## Goal of the exercise
Using the entries that follow, count the lines containing the word "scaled" and give that number by itself.

---------- Exercise materials ----------

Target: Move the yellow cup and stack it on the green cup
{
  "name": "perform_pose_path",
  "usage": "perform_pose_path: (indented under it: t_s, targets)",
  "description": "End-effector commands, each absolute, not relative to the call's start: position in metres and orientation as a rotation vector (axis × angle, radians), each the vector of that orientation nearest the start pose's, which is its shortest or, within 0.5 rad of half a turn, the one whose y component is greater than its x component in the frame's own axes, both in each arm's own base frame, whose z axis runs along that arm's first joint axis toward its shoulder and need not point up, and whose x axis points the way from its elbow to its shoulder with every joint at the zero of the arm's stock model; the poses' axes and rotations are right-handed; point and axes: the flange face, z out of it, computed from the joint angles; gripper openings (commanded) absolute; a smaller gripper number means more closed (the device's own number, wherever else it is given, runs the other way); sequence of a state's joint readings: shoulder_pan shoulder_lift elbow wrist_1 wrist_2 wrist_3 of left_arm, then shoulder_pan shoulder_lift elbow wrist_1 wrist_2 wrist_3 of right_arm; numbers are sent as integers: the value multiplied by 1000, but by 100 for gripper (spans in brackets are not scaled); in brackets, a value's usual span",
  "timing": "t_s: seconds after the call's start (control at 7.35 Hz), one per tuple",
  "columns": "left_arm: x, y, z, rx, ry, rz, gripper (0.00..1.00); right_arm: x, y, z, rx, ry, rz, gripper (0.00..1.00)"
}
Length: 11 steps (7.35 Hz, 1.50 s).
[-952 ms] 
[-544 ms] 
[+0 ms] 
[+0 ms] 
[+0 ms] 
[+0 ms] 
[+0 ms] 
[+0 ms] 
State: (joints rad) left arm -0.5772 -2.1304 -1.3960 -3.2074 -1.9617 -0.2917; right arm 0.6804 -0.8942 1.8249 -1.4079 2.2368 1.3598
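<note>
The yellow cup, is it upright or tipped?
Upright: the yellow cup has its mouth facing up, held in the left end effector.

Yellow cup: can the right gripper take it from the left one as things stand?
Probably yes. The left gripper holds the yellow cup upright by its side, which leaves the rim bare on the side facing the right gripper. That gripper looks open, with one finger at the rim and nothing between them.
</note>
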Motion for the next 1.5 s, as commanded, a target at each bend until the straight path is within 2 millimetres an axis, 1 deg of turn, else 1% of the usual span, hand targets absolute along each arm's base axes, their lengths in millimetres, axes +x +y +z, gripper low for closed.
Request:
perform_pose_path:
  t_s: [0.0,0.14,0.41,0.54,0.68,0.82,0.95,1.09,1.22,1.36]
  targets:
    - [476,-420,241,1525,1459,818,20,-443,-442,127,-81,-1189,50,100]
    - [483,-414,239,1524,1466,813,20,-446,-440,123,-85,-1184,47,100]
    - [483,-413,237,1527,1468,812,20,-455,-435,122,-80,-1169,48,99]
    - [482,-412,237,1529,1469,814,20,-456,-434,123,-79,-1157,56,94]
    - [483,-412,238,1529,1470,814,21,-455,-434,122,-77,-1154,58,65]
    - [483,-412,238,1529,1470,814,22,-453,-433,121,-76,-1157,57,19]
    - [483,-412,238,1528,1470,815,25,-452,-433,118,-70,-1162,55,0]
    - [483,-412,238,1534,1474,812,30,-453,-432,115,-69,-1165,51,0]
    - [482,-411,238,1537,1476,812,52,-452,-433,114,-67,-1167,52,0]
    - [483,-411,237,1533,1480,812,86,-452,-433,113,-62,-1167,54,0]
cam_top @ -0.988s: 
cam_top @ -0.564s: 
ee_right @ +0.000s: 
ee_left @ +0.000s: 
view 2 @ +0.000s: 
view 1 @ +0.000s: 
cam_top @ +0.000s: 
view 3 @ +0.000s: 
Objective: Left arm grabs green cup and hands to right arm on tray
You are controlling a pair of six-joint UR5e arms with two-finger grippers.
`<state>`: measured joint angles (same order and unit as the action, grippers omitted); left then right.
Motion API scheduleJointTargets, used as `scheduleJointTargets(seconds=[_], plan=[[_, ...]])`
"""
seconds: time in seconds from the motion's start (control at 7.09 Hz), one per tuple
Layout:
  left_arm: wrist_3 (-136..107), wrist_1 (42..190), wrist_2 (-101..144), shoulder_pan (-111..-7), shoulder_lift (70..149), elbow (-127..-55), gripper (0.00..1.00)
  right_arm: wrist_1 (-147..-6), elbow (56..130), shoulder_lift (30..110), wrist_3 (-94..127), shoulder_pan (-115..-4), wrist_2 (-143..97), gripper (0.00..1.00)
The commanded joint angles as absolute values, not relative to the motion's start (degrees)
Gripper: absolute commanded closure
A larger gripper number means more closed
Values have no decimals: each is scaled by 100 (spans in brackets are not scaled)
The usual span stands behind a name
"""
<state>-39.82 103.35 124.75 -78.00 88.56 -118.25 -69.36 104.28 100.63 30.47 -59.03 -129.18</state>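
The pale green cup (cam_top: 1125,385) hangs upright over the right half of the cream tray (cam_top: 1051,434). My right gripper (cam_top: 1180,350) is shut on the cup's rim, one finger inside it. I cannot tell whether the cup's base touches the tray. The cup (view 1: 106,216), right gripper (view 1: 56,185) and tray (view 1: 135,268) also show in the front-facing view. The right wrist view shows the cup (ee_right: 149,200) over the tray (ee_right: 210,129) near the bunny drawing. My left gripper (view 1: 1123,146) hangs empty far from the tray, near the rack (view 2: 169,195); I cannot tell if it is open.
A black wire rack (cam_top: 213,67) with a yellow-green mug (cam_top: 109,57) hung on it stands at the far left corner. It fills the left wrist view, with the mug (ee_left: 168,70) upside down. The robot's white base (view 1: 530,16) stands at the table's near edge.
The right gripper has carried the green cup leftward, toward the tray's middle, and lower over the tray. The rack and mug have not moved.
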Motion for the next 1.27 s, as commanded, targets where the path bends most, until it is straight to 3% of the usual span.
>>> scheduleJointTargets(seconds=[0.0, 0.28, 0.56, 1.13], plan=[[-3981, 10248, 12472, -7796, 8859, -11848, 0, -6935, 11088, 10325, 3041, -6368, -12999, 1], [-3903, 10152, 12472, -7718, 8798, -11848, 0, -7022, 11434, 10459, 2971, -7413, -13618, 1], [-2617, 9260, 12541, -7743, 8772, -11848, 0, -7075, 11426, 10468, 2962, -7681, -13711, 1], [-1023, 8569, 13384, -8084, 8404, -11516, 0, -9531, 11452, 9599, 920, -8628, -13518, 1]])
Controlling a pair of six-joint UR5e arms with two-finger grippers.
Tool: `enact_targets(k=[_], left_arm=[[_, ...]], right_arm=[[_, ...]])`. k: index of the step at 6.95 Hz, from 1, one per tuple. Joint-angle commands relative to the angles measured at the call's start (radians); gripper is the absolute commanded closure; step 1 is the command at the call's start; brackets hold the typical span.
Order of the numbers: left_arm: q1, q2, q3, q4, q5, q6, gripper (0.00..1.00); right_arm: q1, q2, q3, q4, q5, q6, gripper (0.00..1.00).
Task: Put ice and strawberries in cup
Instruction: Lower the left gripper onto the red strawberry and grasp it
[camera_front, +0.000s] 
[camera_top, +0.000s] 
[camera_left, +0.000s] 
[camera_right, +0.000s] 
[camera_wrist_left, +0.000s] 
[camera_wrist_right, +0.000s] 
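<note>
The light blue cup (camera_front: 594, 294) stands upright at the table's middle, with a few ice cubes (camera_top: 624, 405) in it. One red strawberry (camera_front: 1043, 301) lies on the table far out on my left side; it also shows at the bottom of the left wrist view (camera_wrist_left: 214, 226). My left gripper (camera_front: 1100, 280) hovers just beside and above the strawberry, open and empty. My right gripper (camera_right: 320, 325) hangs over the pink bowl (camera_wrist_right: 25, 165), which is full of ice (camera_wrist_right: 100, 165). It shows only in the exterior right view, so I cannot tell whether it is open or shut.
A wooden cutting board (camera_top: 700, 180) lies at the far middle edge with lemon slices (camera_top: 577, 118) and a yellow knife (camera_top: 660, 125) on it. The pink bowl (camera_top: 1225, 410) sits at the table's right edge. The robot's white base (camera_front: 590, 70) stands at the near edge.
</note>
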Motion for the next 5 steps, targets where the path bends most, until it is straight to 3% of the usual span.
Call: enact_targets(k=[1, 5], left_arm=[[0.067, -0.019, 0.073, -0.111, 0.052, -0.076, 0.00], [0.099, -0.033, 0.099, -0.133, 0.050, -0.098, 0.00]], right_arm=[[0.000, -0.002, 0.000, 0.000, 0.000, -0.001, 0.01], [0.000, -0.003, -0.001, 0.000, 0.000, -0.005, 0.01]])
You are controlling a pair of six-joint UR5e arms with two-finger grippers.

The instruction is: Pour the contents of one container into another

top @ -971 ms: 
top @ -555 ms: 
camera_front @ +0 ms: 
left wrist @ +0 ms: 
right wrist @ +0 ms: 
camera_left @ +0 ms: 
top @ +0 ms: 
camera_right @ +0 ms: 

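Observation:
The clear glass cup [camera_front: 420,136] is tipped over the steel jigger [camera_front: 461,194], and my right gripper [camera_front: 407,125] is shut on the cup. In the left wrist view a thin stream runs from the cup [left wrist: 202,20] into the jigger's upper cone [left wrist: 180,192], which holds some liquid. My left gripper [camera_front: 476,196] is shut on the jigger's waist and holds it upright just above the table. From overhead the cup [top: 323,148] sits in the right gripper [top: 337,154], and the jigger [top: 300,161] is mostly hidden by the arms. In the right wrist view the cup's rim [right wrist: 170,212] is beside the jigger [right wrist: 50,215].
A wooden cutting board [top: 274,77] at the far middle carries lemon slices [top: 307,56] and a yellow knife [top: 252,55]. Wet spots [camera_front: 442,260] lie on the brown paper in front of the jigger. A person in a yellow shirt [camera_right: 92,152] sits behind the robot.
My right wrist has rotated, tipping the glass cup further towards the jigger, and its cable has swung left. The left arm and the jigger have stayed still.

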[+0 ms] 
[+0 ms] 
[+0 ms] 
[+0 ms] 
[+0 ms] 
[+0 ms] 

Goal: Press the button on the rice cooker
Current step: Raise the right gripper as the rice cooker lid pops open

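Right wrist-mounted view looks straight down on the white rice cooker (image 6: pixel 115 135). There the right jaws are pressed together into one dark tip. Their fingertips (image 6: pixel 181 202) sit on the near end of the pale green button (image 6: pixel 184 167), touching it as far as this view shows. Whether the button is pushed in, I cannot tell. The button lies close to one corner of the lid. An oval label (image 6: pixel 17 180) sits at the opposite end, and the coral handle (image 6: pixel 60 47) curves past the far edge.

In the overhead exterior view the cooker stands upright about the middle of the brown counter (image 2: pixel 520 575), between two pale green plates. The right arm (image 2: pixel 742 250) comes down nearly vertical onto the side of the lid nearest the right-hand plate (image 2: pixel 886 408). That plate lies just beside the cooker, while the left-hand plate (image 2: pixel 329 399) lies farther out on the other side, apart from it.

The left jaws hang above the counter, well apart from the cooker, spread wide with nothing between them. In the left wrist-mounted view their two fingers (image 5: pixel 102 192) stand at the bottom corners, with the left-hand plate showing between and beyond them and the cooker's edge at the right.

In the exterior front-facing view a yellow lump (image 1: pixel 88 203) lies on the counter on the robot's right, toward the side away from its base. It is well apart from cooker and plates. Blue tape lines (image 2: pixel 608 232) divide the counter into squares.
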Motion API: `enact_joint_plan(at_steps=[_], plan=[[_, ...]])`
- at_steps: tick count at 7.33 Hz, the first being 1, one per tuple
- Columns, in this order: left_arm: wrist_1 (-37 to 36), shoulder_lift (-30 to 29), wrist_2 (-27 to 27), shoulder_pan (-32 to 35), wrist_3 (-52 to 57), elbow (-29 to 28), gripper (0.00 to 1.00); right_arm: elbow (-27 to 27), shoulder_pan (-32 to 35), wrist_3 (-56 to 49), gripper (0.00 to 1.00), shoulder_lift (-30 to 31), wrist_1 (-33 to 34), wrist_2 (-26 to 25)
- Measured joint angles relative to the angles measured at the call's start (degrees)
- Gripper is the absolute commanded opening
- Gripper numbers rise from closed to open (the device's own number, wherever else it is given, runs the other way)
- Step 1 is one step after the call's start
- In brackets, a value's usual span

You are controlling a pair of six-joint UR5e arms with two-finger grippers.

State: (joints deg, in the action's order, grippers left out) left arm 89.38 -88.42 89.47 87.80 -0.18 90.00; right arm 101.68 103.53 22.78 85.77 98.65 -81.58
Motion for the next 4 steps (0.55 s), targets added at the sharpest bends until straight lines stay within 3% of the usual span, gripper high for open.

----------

## Exercise solution
2